Sample from prior?

rpgoldman · July 20, 2018, 4:14pm

Is it possible to generate samples from an untrained model? This seems useful for assessing a prior. However, when I try using sample() with a model I have created that has hyperparameters, I get this error:

Traceback (most recent call last):
 File "/opt/local/Library/Frameworks/Python.framework/Versions/3.4/lib/python3.4/site-packages/joblib/externals/loky/backend/queues.py", line 151, in _feed
obj, reducers=reducers)
File "/opt/local/Library/Frameworks/Python.framework/Versions/3.4/lib/python3.4/site-packages/joblib/externals/loky/backend/reduction.py", line 145, in dumps
p.dump(obj)
ValueError: must use protocol 4 or greater to copy this object; since __getnewargs_ex__ returned keyword arguments.

I found lots of answers about prior predictive sampling, but nothing for just prior sampling.

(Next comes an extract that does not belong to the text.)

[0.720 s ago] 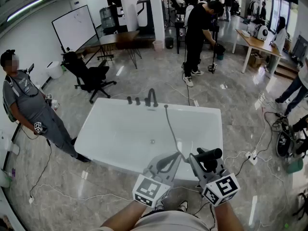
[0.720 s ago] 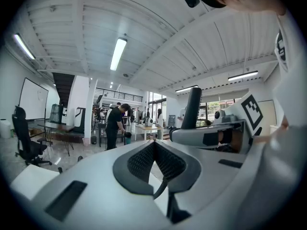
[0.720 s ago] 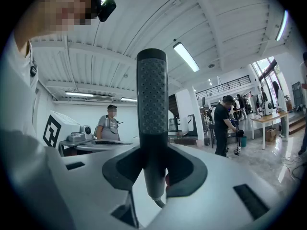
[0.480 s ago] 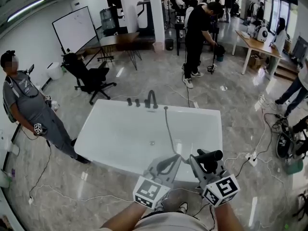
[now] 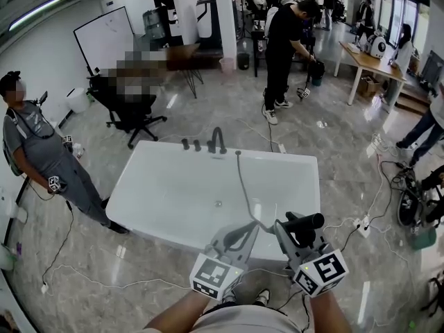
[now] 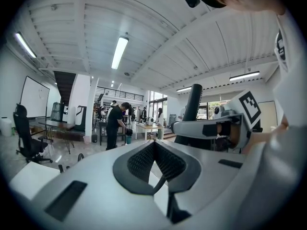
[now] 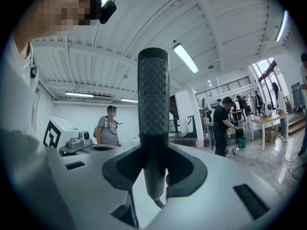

junpenglao · July 20, 2018, 4:24pm

prior predictive sampling (pm.sample_prior_predictive) is the thing you are looking for, it returns a dict which contains the prior samples from priors and the prior predictive.

rpgoldman · July 20, 2018, 4:35pm

Sorry if I’m being stupid, but when I do help(pm.sampling) I don’t seem to have this method available. I have only sample_ppc. I’ve got pymc3 3.4.1 from pip installed. Am I using a version that’s too old?

junpenglao · July 20, 2018, 5:28pm

Ohhh right, it is on master (sorry about that). If you wait 1-2 days we are releasing 3.5 very soon.

rpgoldman · July 20, 2018, 5:29pm

Thanks! I’ll try pip installing from git for now.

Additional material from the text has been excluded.